**Problem**
For this exercise, please reproduce the records below word for word, from the first line through the line with "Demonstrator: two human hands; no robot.".
[Data section]
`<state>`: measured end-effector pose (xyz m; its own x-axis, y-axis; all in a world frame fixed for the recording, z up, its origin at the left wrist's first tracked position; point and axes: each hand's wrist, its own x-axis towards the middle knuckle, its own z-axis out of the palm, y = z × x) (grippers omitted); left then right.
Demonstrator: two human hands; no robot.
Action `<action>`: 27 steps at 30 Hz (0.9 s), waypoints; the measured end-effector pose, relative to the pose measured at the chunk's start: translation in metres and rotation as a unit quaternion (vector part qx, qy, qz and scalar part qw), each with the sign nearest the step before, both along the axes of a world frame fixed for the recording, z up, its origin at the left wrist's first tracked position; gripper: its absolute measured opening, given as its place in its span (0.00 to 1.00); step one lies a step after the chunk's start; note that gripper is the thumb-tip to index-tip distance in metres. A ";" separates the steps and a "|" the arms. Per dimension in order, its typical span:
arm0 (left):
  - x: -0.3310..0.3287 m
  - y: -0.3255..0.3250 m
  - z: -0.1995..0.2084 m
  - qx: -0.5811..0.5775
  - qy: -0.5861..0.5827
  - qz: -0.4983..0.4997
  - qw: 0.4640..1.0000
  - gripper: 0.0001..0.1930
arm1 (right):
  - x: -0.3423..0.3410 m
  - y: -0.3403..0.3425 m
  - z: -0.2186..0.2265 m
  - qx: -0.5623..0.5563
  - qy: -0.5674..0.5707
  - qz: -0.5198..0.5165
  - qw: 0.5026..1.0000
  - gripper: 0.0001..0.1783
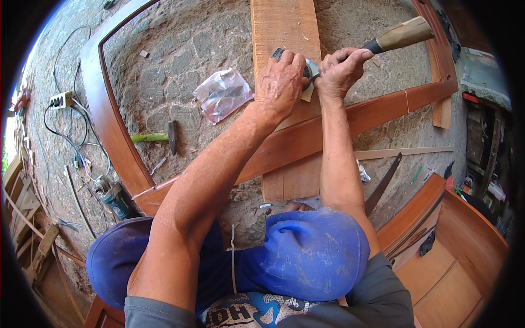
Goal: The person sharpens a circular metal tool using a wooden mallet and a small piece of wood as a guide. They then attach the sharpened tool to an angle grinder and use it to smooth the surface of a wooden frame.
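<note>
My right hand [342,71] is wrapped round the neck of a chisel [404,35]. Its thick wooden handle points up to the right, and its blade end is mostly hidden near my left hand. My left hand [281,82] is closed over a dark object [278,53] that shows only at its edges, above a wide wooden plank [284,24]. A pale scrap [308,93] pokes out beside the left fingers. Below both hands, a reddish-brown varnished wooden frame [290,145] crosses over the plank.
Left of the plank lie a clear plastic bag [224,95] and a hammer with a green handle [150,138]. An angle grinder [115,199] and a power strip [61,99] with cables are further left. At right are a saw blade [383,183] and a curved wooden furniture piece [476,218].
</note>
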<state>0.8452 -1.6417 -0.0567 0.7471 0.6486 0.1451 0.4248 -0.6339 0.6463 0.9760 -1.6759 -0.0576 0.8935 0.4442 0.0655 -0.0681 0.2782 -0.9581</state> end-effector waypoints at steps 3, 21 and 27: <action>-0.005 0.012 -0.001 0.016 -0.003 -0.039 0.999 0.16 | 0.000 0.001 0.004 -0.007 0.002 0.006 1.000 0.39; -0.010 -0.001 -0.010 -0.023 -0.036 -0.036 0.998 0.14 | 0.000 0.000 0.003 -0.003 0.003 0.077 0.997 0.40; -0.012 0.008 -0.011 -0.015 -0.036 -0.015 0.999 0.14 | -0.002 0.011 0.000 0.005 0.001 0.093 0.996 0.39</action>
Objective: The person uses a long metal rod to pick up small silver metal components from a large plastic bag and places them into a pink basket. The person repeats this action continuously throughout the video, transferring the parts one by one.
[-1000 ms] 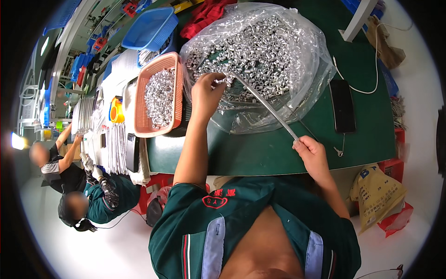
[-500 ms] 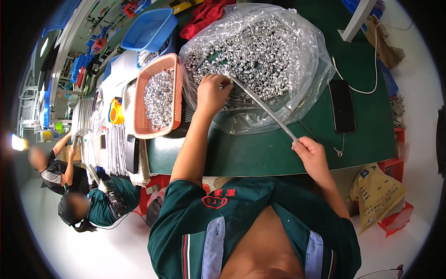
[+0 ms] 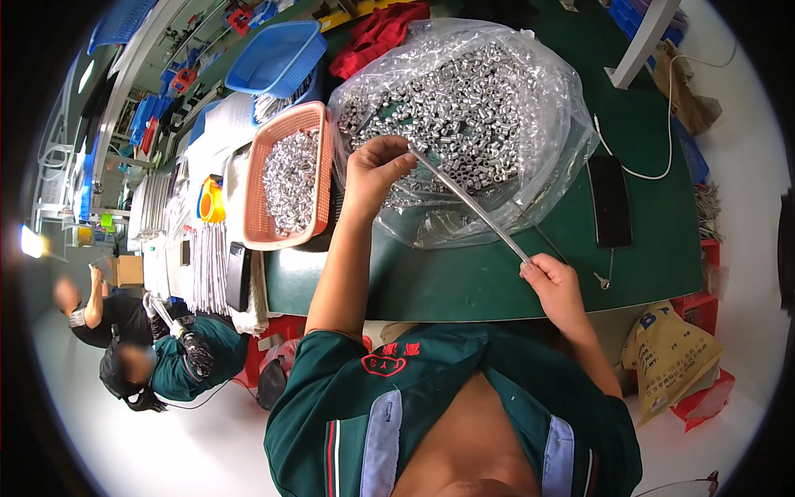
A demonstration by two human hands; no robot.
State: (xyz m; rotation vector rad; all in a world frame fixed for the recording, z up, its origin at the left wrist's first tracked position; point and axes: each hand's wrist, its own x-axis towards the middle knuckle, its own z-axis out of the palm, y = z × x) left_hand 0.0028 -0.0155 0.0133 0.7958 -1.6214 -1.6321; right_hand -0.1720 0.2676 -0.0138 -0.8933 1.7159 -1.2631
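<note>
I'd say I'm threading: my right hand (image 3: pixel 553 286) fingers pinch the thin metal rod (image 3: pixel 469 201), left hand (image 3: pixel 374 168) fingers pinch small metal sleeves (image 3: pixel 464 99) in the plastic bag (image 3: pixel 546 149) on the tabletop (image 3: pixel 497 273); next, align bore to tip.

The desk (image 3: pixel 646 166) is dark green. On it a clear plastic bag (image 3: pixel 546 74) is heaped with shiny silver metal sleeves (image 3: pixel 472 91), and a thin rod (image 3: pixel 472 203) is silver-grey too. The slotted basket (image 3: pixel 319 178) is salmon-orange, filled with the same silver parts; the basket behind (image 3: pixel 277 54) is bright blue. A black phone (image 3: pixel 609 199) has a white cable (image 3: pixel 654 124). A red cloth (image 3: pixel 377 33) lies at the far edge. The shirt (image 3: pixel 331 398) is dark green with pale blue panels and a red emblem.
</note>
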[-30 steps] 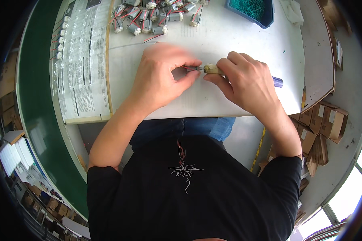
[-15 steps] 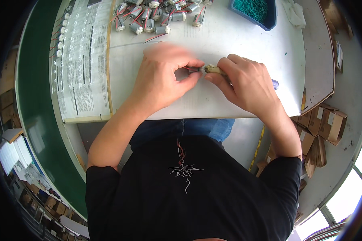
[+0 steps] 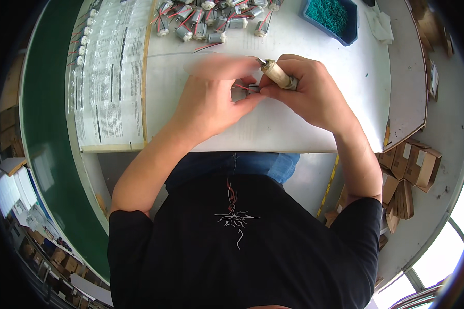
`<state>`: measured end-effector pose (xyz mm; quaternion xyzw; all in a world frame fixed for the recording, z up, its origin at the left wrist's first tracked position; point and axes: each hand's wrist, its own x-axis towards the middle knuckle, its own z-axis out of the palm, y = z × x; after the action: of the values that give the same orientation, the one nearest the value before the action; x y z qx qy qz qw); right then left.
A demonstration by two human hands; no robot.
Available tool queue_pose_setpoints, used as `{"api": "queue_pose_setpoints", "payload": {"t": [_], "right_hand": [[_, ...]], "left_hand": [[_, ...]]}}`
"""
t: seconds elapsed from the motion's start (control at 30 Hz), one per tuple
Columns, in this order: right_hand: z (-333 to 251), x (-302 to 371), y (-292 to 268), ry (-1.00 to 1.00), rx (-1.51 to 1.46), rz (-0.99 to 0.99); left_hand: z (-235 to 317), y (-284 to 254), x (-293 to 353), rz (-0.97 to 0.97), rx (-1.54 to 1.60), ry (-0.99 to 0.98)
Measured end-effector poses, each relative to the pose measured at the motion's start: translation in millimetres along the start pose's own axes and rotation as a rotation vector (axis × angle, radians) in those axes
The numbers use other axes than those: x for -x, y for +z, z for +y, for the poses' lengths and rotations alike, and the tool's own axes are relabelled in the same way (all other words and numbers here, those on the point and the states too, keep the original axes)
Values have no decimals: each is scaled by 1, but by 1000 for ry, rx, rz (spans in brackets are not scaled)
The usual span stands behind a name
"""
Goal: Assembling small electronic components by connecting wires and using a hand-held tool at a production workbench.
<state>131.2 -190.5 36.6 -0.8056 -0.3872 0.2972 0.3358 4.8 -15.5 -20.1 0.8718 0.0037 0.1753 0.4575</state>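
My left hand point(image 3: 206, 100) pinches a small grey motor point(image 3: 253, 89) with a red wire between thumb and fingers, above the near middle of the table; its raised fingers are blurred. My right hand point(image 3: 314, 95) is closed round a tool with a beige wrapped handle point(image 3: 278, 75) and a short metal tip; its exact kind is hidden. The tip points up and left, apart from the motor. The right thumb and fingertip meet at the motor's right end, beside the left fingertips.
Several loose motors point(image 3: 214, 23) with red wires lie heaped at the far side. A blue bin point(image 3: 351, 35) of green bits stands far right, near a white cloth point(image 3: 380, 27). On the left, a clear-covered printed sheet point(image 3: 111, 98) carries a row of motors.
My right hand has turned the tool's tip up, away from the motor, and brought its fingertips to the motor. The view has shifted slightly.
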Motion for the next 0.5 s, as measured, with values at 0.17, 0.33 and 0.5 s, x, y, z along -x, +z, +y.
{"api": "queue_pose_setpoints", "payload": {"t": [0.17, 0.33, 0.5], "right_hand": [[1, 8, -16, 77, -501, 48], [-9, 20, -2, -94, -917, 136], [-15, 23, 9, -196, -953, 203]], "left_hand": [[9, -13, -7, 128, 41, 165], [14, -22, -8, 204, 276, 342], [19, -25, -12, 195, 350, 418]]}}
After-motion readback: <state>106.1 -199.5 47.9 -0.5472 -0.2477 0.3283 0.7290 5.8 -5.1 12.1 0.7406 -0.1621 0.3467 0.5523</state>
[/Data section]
**Problem solution**
`<state>`: measured end-effector pose (xyz m; its own x-axis, y-axis; all in a world frame fixed for the recording, z up, its origin at the left wrist's first tracked position; point and axes: each hand's wrist, its own x-axis towards the middle knuckle, its own z-axis out of the palm, y = z × x) (grippers omitted); left then right.
Demonstrator: two human hands; no robot.

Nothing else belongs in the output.